The declared Food crisis in Shilluk Kongdom: I partly witnessed in Panyikang County, Tonga Town!

By Bol Tut Khan,

The Shilluk tribesmen in a ceremonial function in Collo Kingdom wearing traditional attire in 1960s(Photo: unidentified)

The Shilluk tribesmen in a ceremonial function in Collo Kingdom wearing traditional attire in 1960s(Photo: unidentified)

April 22, 2016(Nyamilepedia) —– I read a statement co-authored by Daniel Amum and Samson Oyay Awin of Collo Community in Khartoum. The statement was requesting and appealing to all UN Agencies, other International and National Organizations (NGOs) to intervene in a looming food crisis in all areas of Collo Kingdom, namely Wau Shilluk, Fashoda, Tonga, Kodok etc. The media-released statement was under the subject: “Declaration of Hunger and food crisis in Collo Kingdom.

Additionally, this article is a sincere testimony of what I saw in part of the stated Kingdom.  That yes, the Western parts of Upper Nile state’s areas are really in a dire need of not only food aids but also in need of multiple Humanitarian interventions. This is what I saw, observed recently when I passed via that corridor, especially in Tonga town. I witnessed it myself and I saw some signs during my three days which I spent in Panyikang County of Upper Nile state, Tonga town. To shed light a bit, many of you might have heart that I was temporary detained in Panyikang County’s Headquarters, Tonga from 9th-12th of April, 2016.  This is very true; Mr. Kuol Kai, a colleague and I were really detained in Tonga, for three full days and four (4) hours. So, for public consumption let me publish why and how could they detain us in Tonga. Tonga is one of the SPLM/A-IO forces’ controlled areas.

It was exactly at 10:30 AM, when we arrived in the town on Saturday, the 9th of April 2016. Actually we were traveling by a speed boat on River Nile and our final destination wasn’t Tonga.
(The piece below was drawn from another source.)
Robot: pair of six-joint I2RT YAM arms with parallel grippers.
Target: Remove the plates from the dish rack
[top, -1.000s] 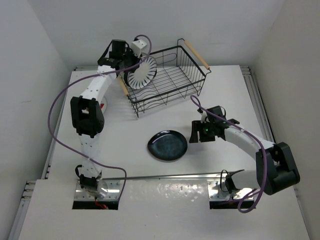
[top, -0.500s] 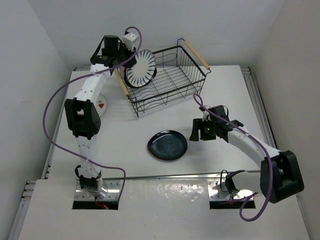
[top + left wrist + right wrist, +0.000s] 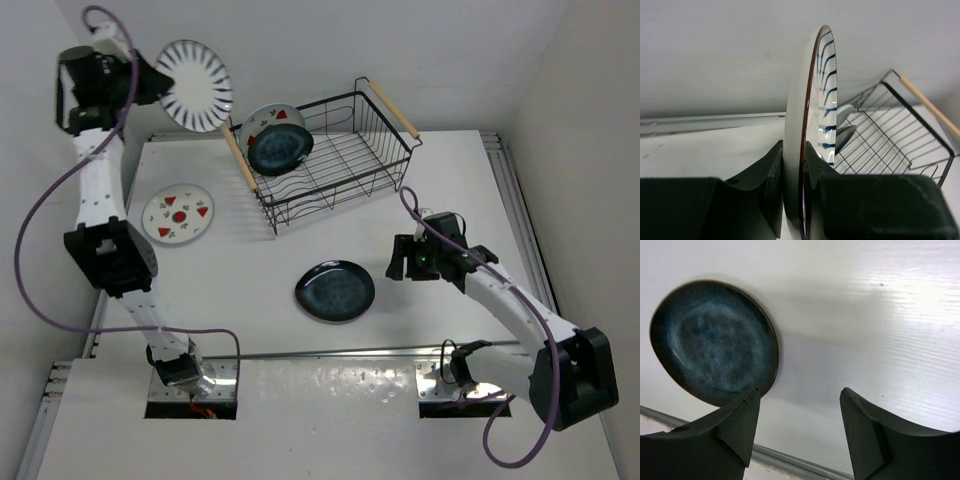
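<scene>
Since the earlier frame the left arm has swung up and away, carrying the striped plate [image 3: 195, 85] out of the dish rack [image 3: 345, 160] to a position high above the table, off the rack's left end. The left gripper [image 3: 156, 88] is clamped tight on that plate's rim, with the plate held on edge between its fingers [image 3: 774, 167]. Two plates remain leaning at the rack's left end: a fruit-motif plate [image 3: 268, 119] with a dark blue plate [image 3: 281, 148] in front of it. Left of the rack, a second fruit-motif plate [image 3: 178, 214] lies flat on the table [image 3: 250, 260]. On the rack's near side lies another dark blue plate [image 3: 335, 291]. The right gripper [image 3: 403, 260] stands just right of it, fingers moderately spread and holding nothing.
</scene>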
However, we decided to go into the town, briefly to do two things: One, we wanted a branch of authority which should have concerned for NGOs to see and pass our travel documents as we were already advised (a branch which we could unfortunately find was not existing in that corridor) Two, our boat ran out of fuel, so our boat Driver wanted to buy fuel so that we proceed to our final destinations. The mission that took us there/via Panyikang County, Tonga town was humanitarian one. Thus, before we could reach a station where our boat Driver wanted to buy fuel, we met and gave our travel documents someone whom we believed would have been a person concerned, he was at the port/harbor. He looked at the documents and then he told us to follow him. We thought he was leading us to NGOs’ related office. Instead, we went with him up to their office where we could find a senior officer. He gave the documents to a senior Officer; a senior officer also looked at the documents. Then, unexpectedly after three minutes or four, a senior Officer glanced at us and said: “(1).Your travel documents are incomplete; (2). We don’t know the status of your NGO and where you’re coming from; (3).Your objective of coming here is unclear, so you are indefinitely detained”. Other supplementary reasons of as to why they detained us were: That they thought we were, “spies sent by South Sudan’s Government in Juba to come to I-O’s areas and bribe people with money”. Especially when they read and got on our document that Standard Action Liaison Focus (SALF) is a National Organization with its headquarters in Juba. “Why UN doesn’t bring food to areas controlled by the SPLM/A-I-O, Lt. Gen. Johnson Olony’s forces?” And “you National Organizations e.g. SALF, why don’t you bring food or other services to our end?”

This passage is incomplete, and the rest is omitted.